Rivista letteraria online

lunedì 12 marzo 2012

Le Benevole

Jonathan Littel
Einaudi, 2006

“È una storia che vi riguarda, vedrete che vi riguarda”.

Maximilien Aue, ex-ufficiale SS fuggito in Francia, racconta la sua terribile biografia il cui obiettivo è dichiarato: scandalizzare il lettore e fargli capire cosa sia stata la vita nella Germania nazista. E, infine, che se fossimo nati lì e in quel momento, avremmo fatto le stesse cose.


Il racconto è un flusso di coscienza, una narrazione precisa e dettagliata intervallata da riflessioni che si convertono in un dialogo col lettore. L'autore è spesso arrogante, sembra crogiolarsi nella miseria in cui è stato trascinato, ti infastidisce. Ma dura poco: appena si ritorna agli eventi, è molto difficile non calarsi nei suoi panni. Chiunque può trovare degli elementi per identificarsi, e lentamente lo scorrere delle pagine fa sì che la Weltanschaung, la visione del mondo che ciascuno ha, cambi. Non si diventa antisemiti leggendo il libro, ma si arriva molto più in là della semplice comprensione del come si siano verificati certi eventi.
Lo spessore, quasi 1000 pagine, dà tutto il tempo per potersi immedesimare. Tuttavia, lo stile non è sempre scorrevole, e molto spesso volutamente. Ci sono parti in cui le elucubrazioni erotiche lasciano il lettore sconcertato, altre semplicemente un po' annoiato. Di certo, l'omosessualità affrontata in questo modo così preciso, intimo e contrastato non può lasciare indifferenti. Allo stesso modo le riflessioni filosofiche e letterarie, spesso per bocca di altri personaggi, sono profonde e intriganti, aprendo le viscere della morale e infilando il coltello dove riesce a fare più male.
È sufficiente leggere l'introduzione, una ventina di pagine, per capire che non si tratterà di un libro qualunque, e che dopo averlo finito non si può tornare a vivere e pensare come prima.

Gli orrori della guerra sono raccontati senza fronzoli, e per le prime 150 pagine mi fermavo ogni venti o trenta per degli attacchi di nausea. Come tiene a sottolineare il protagonista, in guerra non si perde soltanto il diritto di vivere, ma anche (e soprattutto) quello di non uccidere.
Poi la narrazione scorre, la guerra continua e il protagonista, pur senza essere ambizioso, scala le gerarchie naziste ed entra in contatto con numerosi personaggi interessanti. Alcuni probabilmente inventati e stupendi, tutti colti nella loro genialità al servizio di un sistema perverso che condividono solo in parte (esemplare il linguista Voss, che non condivide il concetto di razza, o l'ingegnere costruttore di ponti che viene contrattato per farli saltare in aria durante la ritirata). Altri sono tristemente famosi, e qui la possibilità dell'autore di sbizzarrirsi. Di questi probabilmente Eichmann è quello trattato meglio, forse perché storicamente il più controverso, di certo il protagonista rifiuta l'interpretazione di Harendt che vede nel gerarca la personificazione della “banalità del male”.

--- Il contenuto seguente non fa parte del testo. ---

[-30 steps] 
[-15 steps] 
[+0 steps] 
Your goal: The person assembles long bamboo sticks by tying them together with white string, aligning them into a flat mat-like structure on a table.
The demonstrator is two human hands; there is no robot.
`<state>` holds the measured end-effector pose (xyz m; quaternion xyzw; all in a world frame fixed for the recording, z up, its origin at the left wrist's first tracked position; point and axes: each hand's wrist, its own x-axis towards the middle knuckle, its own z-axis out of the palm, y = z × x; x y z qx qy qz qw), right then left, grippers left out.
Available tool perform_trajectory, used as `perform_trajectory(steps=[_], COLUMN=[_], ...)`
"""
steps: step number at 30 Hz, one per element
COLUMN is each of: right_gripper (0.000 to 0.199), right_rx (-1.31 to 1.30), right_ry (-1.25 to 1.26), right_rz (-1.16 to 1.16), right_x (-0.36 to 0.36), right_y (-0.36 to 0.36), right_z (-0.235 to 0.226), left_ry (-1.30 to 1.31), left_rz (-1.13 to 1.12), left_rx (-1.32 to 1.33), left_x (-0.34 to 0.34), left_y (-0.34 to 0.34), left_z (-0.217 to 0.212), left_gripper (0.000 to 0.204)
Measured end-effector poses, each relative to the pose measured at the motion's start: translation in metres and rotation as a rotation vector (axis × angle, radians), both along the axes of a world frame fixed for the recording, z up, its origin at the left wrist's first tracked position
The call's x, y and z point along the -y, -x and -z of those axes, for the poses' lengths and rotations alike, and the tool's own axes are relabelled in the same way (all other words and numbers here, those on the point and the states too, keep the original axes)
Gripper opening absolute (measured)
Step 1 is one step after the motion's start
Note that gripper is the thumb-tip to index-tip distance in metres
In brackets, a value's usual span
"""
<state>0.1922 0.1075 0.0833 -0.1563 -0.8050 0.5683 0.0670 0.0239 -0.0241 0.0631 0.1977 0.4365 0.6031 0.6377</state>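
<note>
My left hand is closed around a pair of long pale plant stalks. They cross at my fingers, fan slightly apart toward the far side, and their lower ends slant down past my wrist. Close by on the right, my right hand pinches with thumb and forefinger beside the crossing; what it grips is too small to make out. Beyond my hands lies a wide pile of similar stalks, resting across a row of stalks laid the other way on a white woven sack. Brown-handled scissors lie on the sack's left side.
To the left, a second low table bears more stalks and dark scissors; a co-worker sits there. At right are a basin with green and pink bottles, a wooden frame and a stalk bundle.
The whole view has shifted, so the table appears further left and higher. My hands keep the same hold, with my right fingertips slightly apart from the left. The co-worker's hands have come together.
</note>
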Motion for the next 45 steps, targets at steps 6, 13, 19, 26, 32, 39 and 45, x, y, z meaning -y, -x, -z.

Il libro è eccezionale, vastissimo, abbastanza da permettere una comprensione e un'immersione in un mondo diverso, passato, incredibile eppure accaduto. Un mondo composto da uomini come noi, e in cui noi avremmo ignorato le stesse cose, odiato le stesse persone, ammazzato senza pietà migliaia di innocenti e approvato il loro sterminio.